No. 4 – Louisville Kings
- Position: Quarterback
- Roster status: Active

Personal information
- Born: October 23, 2001 (age 24) Mansfield, Texas, U.S.
- Listed height: 6 ft 0 in (1.83 m)
- Listed weight: 197 lb (89 kg)

Career information
- High school: Lake Ridge (Mansfield)
- College: Southern Miss (2019); Blinn (2020); Louisiana–Monroe (2021–2022); North Texas (2023); California (2024);
- NFL draft: 2025: undrafted

Career history
- Louisville Kings (2026–present);

Awards and highlights
- UFL champion (2026);
- Stats at ESPN

= Chandler Rogers =

American football player (born 2001)

Chandler Rogers (born October 23, 2001) is an American football quarterback for the Louisville Kings of the United Football League (UFL). He previously played for the Southern Miss Golden Eagles, the Blinn Buccaneers, the Louisiana–Monroe Warhawks, the North Texas Mean Green and California Golden Bears.

== Early life ==
Rogers grew up in Mansfield, Texas and attended Lake Ridge High School. In his high school career, Rogers completed 243 of his 390 pass attempts for 3,497 yards and 34 touchdowns, to 17 interceptions. Rogers would also rush for 2,464 yards and 29 touchdowns. He was rated a three-star recruit and committed to play college football at Southern Miss over offers from Air Force, Seton Hill, Southern and Texas Southern.

== College career ==
=== Southern Miss ===
On December 19, 2018, Rogers signed his National Letter of Intent to play for the Southern Miss Golden Eagles. He enrolled at Southern Miss on July 1, 2019. As a true freshman in 2019, Rogers was redshirted while serving behind starting quarterback Jack Abraham and backup Tate Whatley. He made his collegiate debut in a Week 3 victory over Troy but did not record any statistics. In Week 5, Rogers recorded two carries for six yards in a win over UTEP, which were his only statistics of the season.

=== Blinn ===
Rogers played the 2021 spring season at Blinn College. He was named the starting quarterback and made his Buccaneers debut in the season opener against Kilgore College, accounting for three touchdowns in a loss. Rogers missed the following two games before returning against New Mexico Military Institute, where he accounted for 324 total yards and two touchdowns, including a season-high 131 rushing yards. Despite outgaining opposing quarterback Diego Pavia, Blinn fell 35–16. The Buccaneers were unable to record a victory in Rogers' next three starts, and he did not play in the season finale. During the shortened spring season, Rogers started all five games in which he appeared, completing 67 of 139 passes for 988 yards, eight touchdowns, and six interceptions. He also rushed for 395 yards and four touchdowns.

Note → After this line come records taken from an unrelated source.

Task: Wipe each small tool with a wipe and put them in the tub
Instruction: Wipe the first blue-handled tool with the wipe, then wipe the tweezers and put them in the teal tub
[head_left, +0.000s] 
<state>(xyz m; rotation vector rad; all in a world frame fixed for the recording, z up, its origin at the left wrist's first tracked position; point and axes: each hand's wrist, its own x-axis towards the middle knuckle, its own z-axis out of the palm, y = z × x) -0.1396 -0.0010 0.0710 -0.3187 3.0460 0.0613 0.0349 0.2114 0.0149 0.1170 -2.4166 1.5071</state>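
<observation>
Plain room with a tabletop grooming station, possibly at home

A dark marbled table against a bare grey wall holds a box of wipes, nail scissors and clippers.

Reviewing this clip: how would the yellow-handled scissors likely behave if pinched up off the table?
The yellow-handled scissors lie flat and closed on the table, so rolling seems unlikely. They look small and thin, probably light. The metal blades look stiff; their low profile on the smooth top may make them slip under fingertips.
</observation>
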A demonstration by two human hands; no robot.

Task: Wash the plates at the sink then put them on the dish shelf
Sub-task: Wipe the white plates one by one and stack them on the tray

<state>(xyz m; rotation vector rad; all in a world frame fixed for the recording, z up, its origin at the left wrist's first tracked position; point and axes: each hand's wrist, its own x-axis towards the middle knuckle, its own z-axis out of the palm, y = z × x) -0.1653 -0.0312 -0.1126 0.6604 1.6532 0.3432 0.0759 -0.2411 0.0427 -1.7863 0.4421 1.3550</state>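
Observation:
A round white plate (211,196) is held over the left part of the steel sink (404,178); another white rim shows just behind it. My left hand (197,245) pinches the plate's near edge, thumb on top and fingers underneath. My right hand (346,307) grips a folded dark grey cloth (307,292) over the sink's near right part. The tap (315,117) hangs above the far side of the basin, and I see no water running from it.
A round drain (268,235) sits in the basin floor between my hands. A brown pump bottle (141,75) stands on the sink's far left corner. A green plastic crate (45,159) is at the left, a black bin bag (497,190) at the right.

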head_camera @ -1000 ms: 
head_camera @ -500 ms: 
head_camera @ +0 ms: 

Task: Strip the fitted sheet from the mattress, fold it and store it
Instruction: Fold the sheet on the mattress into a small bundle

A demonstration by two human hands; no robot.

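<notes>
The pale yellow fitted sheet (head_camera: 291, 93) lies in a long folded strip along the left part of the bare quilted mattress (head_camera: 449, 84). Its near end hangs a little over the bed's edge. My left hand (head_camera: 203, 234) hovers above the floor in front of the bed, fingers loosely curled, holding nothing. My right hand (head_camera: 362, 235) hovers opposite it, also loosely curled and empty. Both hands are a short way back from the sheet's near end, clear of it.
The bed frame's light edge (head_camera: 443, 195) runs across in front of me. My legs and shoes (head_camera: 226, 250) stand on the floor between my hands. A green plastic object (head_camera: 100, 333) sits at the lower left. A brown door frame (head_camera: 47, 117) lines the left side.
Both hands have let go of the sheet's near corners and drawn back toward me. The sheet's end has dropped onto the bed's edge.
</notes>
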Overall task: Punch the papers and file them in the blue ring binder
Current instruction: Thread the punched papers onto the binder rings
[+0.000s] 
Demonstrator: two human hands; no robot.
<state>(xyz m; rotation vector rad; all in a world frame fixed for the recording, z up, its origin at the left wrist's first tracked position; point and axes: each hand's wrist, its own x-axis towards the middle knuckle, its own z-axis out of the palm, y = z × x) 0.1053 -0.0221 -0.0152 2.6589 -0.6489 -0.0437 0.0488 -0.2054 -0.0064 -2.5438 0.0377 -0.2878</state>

His play earned him offers from several FCS programs in the SWAC, including Grambling State, Prairie View A&M, and Texas Southern. He later received an FBS offer from Louisiana–Monroe on June 28, 2021, and committed to the program the same day.

=== Louisiana–Monroe ===
Rogers began the 2021 season as the backup quarterback to Rhett Rodriguez. He made his Warhawks debut in a Week 1 loss against Kentucky, where he led the team in rushing. He appeared the following week in a victory over Jackson State, leading the team in carries in the 12–7 win while primarily serving as a running threat. In Week 3, Rodriguez suffered a chest injury during a victory over Troy. Rogers started the next six games, with his best performance coming against South Alabama, when he passed for 369 yards and four touchdowns in a 41–31 win. For his performance, he was named Sun Belt Conference Offensive Player of the Week and was also named a Manning Award Quarterback of the Week. Following a loss to Texas State, Rodriguez returned as the starter for the final three games of the season, though Rogers started at running back in the home finale against Arkansas State. Overall, Rogers appeared in 12 games with seven starts, throwing for 1,311 yards and nine touchdowns with three interceptions, while also adding 367 rushing yards and one rushing touchdown. He totaled 1,678 yards of total offense on 476 offensive snaps, accounting for 10 total touchdowns.

In 2022, following the graduation of Rodriguez, Rogers won the starting quarterback competition against teammate Jiya Wright. Rogers and the Warhawks finished the season with a 4–8 record, though he posted notable performances in Weeks 7 and 8 against Coastal Carolina and South Alabama. Against the Chanticleers, Rogers completed 27 of 30 passes (90.0%) for 279 yards and two touchdowns in a 28–21 loss. The following week against Jaguars, he threw for a season-high 371 yards and four touchdowns in a 41–34 loss. On the season, he completed 67.5% of his passes for 2,403 yards with 15 touchdowns and seven interceptions, while also adding 353 rushing yards and five rushing touchdowns. He also recorded a receiving touchdown in a comeback victory over Texas State after overcoming a 21-point deficit.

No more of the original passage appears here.